Dr Brendan O’Hare, Western ICP Clinical Lead, said: “This initiative highlights how, alongside our local commissioning colleagues, local GPs and community and voluntary partners, we can make a real difference to enhancing older people’s health and wellbeing and help them live as full and healthy a life as possible.
“Older people who may not require a medical prescription but who may be experiencing personal difficulties such as social isolation, bereavement, a family crisis or chronic loneliness can self-refer or be referred to the programme by their GP or another health professional to receive onward support from a dedicated Social Prescribing Coordinator and access the most appropriate community and voluntary services in the locality.”
The pilot is currently available to patients aged over 65 of Aberfoyle Medical Practice and Eglinton Medical Practice and is being delivered by Bogside and Brandywell Health Forum, in conjunction with RAPID, in partnership with the Health and Social Care Board.
Older people referred to the service will first be visited by a Social Prescribing Coordinator to undertake an initial assessment and discuss suitable options including: social clubs, physical activity, self-help groups, volunteering, learning, counseling, and advice and guidance services.
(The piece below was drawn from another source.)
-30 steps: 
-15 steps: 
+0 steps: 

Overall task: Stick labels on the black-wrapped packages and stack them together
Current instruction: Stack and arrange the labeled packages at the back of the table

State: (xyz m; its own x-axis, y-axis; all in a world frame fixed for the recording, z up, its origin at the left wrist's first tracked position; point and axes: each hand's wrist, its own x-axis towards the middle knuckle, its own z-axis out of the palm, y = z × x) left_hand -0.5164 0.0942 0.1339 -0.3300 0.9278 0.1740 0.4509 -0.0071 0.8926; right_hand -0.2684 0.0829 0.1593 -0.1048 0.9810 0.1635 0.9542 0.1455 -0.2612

The Coordinator will then support the older person to access to the necessary services and will remain in contact to review progress.
Speaking following the launch, Western Local Commissioning Group Chair, Dr Ciaran Mullan said: “The Western Local Commissioning Group is delighted to invest in the development of the Social Prescribing pilot programme.
“We have made £36,000 available to improve the quality of life of older people and provide practical support to overcome barriers in signposting to the broad range of important services that can be provided by the community and voluntary sector.
“GPs and other health and social care providers are not always aware of the full range of community and voluntary services available and the Social Prescribing programme will allow ease of referral of patients by providing one single point of contact. The initiative underlines the Western Local Commissioning Group’s commitment, in collaboration with the Western ICPs, to delivering more services at home and in the community as one of the key principles of Transforming Your Care.”